▸ TASK ITEM:
Every line of the data must be copied exactly.

▸ AVAILABLE DATA:
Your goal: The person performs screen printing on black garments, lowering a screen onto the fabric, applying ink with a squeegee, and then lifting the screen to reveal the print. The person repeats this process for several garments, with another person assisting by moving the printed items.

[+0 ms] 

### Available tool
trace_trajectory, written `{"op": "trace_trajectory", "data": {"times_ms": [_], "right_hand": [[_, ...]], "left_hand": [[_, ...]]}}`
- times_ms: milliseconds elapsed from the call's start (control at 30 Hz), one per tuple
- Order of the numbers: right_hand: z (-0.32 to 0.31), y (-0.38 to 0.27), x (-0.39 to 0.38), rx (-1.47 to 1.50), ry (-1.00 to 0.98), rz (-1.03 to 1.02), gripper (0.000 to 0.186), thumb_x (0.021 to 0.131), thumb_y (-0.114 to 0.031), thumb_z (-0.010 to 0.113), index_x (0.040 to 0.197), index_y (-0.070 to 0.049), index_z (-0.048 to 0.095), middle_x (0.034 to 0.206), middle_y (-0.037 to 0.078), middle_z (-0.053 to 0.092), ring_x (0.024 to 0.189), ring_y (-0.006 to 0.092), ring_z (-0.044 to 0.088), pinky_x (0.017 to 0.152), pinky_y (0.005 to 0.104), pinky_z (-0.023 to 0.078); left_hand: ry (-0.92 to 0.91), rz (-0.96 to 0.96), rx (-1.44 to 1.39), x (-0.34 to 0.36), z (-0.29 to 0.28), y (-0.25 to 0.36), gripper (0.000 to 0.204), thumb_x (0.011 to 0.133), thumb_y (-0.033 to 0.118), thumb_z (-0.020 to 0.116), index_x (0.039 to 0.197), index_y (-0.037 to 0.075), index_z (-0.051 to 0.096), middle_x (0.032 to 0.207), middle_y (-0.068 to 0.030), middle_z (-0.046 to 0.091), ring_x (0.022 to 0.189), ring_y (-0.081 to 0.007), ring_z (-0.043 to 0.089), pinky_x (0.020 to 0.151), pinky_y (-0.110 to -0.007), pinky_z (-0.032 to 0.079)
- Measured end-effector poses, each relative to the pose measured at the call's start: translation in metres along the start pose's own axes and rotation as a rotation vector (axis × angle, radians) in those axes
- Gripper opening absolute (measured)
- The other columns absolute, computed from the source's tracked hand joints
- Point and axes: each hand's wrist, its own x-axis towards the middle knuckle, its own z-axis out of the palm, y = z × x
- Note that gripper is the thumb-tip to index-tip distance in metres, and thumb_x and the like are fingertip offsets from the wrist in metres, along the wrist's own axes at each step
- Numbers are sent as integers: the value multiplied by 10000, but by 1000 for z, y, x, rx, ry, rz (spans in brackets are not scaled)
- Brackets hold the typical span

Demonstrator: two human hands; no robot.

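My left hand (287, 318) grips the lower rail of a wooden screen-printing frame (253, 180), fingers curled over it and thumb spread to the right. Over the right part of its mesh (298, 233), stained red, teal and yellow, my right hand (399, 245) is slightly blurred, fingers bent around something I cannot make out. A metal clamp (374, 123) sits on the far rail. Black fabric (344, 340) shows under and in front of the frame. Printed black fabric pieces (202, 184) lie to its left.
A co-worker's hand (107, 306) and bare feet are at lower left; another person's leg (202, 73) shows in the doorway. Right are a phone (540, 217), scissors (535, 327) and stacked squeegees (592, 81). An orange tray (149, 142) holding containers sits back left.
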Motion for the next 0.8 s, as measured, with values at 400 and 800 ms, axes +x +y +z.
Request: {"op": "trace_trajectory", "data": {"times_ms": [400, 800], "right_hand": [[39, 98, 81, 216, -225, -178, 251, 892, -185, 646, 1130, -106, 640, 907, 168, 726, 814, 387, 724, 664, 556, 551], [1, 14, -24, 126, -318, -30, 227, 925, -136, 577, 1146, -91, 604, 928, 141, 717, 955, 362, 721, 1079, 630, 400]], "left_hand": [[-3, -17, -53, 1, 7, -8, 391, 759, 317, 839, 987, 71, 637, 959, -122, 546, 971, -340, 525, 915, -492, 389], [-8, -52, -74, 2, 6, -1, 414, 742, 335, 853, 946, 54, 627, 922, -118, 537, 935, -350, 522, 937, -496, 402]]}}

▸ RESPONSE TO THIS EXERCISE:
Your goal: The person performs screen printing on black garments, lowering a screen onto the fabric, applying ink with a squeegee, and then lifting the screen to reveal the print. The person repeats this process for several garments, with another person assisting by moving the printed items.

[+0 ms] 

### Available tool
trace_trajectory, written `{"op": "trace_trajectory", "data": {"times_ms": [_], "right_hand": [[_, ...]], "left_hand": [[_, ...]]}}`
- times_ms: milliseconds elapsed from the call's start (control at 30 Hz), one per tuple
- Order of the numbers: right_hand: z (-0.32 to 0.31), y (-0.38 to 0.27), x (-0.39 to 0.38), rx (-1.47 to 1.50), ry (-1.00 to 0.98), rz (-1.03 to 1.02), gripper (0.000 to 0.186), thumb_x (0.021 to 0.131), thumb_y (-0.114 to 0.031), thumb_z (-0.010 to 0.113), index_x (0.040 to 0.197), index_y (-0.070 to 0.049), index_z (-0.048 to 0.095), middle_x (0.034 to 0.206), middle_y (-0.037 to 0.078), middle_z (-0.053 to 0.092), ring_x (0.024 to 0.189), ring_y (-0.006 to 0.092), ring_z (-0.044 to 0.088), pinky_x (0.017 to 0.152), pinky_y (0.005 to 0.104), pinky_z (-0.023 to 0.078); left_hand: ry (-0.92 to 0.91), rz (-0.96 to 0.96), rx (-1.44 to 1.39), x (-0.34 to 0.36), z (-0.29 to 0.28), y (-0.25 to 0.36), gripper (0.000 to 0.204), thumb_x (0.011 to 0.133), thumb_y (-0.033 to 0.118), thumb_z (-0.020 to 0.116), index_x (0.039 to 0.197), index_y (-0.037 to 0.075), index_z (-0.051 to 0.096), middle_x (0.032 to 0.207), middle_y (-0.068 to 0.030), middle_z (-0.046 to 0.091), ring_x (0.022 to 0.189), ring_y (-0.081 to 0.007), ring_z (-0.043 to 0.089), pinky_x (0.020 to 0.151), pinky_y (-0.110 to -0.007), pinky_z (-0.032 to 0.079)
- Measured end-effector poses, each relative to the pose measured at the call's start: translation in metres along the start pose's own axes and rotation as a rotation vector (axis × angle, radians) in those axes
- Gripper opening absolute (measured)
- The other columns absolute, computed from the source's tracked hand joints
- Point and axes: each hand's wrist, its own x-axis towards the middle knuckle, its own z-axis out of the palm, y = z × x
- Note that gripper is the thumb-tip to index-tip distance in metres, and thumb_x and the like are fingertip offsets from the wrist in metres, along the wrist's own axes at each step
- Numbers are sent as integers: the value multiplied by 10000, but by 1000 for z, y, x, rx, ry, rz (spans in brackets are not scaled)
- Brackets hold the typical span

Demonstrator: two human hands; no robot.

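My left hand (287, 318) grips the lower rail of a wooden screen-printing frame (253, 180), fingers curled over it and thumb spread to the right. Over the right part of its mesh (298, 233), stained red, teal and yellow, my right hand (399, 245) is slightly blurred, fingers bent around something I cannot make out. A metal clamp (374, 123) sits on the far rail. Black fabric (344, 340) shows under and in front of the frame. Printed black fabric pieces (202, 184) lie to its left.
A co-worker's hand (107, 306) and bare feet are at lower left; another person's leg (202, 73) shows in the doorway. Right are a phone (540, 217), scissors (535, 327) and stacked squeegees (592, 81). An orange tray (149, 142) holding containers sits back left.
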Motion for the next 0.8 s, as measured, with values at 400 and 800 ms, axes +x +y +z.
Request: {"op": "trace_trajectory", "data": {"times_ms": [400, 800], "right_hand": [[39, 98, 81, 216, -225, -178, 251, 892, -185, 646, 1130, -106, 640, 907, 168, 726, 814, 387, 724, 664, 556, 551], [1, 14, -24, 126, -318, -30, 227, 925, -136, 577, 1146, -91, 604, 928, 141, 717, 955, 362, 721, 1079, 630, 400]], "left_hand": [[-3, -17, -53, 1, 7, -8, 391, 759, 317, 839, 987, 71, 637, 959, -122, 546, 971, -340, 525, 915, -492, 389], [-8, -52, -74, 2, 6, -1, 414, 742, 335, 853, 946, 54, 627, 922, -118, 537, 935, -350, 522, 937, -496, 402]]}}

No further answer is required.